The Company’s income tax expense also includes the impact of provisions established for uncertain income tax positions determined in accordance with ASC 740. Tax exposures can involve complex issues and may require an extended resolution period. Although the Company believes that it has adequately reserved for its uncertain tax positions, no assurance can be given that the final tax outcome of these matters will not be different. The Company adjusts these reserves in light of changing facts and circumstances, such as the closing of a tax audit or the refinement of an estimate. To the extent that the final tax outcome of these matters differs from the amounts recorded, such differences will impact the income tax expense in the period in which such determination is made.

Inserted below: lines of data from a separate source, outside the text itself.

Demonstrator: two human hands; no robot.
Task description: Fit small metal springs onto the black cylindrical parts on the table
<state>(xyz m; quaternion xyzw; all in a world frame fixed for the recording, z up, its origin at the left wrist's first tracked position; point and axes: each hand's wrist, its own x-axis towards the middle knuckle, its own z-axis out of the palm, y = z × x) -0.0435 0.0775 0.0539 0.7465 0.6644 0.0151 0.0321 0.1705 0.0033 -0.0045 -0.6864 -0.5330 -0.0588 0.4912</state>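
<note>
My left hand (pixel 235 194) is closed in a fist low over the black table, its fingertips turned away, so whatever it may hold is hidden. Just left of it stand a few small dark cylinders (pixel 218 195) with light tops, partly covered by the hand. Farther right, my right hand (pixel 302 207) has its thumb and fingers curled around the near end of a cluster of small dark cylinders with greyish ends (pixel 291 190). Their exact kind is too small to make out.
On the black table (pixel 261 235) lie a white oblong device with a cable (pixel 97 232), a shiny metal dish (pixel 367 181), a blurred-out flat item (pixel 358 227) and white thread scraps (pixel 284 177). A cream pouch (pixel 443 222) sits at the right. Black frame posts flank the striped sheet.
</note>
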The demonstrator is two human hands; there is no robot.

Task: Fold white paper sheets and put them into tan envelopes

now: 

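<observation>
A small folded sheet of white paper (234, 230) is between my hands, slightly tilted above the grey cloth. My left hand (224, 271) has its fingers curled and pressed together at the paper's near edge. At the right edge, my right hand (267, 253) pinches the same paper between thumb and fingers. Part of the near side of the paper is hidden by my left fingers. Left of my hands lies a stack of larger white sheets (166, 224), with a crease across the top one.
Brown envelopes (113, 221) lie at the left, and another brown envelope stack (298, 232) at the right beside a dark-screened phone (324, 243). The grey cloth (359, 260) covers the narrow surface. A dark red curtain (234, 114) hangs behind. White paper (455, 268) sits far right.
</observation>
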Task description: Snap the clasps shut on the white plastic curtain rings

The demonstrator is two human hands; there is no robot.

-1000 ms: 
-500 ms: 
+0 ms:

The following table summarizes the activity related to the unrecognized tax benefits for the years ended December 31, 2021, 2020 and 2019.
202120202019
Balance as of January 1$907 $1,047 $804 
Decreases/(increases) related to prior year tax positions(12)— 69 
Decreases related to prior year tax positions— (324)(156)
Increases related to current year tax positions173 184 330 
Balance as of December 31$1,068 $907 $1,047 
The unrecognized tax benefits as of December 31, 2021 of $1,068, if recognized, would impact the effective tax rate.
As of December 31, 2021 and 2020, the Company has not accrued interest and penalties relating to unrecognized tax benefits.